Mereka bertiga bersenang-senang secukupnya lalu segera pulang untuk mengerjakan tugas rumah Woojae.
🌙
Sementara itu di kediaman bapak Taeyong dan Ibu Jennie.
Jam dinding sudah menunjukkan pukul 12 malam lewat 5 menit. Disaat sepasang suami istri itu mulai tertidur pulas, ada ketukan di pintunya.
"Mamah, ini Jinsu."
Jennie bangun, mengucek kedua matanya malas kemudian bergegas membukakan pintu kamarnya untuk Jinsu. Jennie khawatir Jinsu mimpi buruk.
"Kok masih seger aja?
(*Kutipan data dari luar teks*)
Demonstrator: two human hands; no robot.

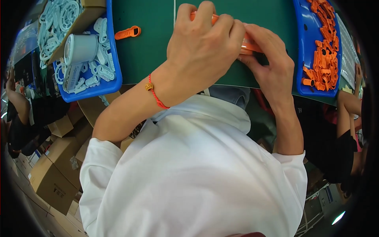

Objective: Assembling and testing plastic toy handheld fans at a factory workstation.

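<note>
The left hand (207, 41) wraps over a glossy orange item (248, 46) (mostly hidden by fingers) above the worktop (148, 59), inward from its near edge; the right hand (272, 49) pinches its right end between thumb and fingers. Working it well likely calls for a steady right pinch, even left pressure, and 2 hands kept over the worktop in case it slips.

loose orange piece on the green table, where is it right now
In the head view, the orange piece lies at upper left on the green table, just right of the left blue tray and left of the hands.
</note>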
Belom tidur kamu?" Tanya Jennie sambil jongkok.
Jinsu menggelengkan kepalanya. "Mah, Jinsu lupa ngomong. Besok suruh ngumpulin kerajinan bikin perahu dari kayu. Kalo dicat ada nilai plusnya."
"Jinsu... kenapa baru ngomong sekarang?"
"Yailah, malah ngegas. Namanya juga baru inget, mah."
"Pah, pukulin anakmu, Pah." Jennie frustasi.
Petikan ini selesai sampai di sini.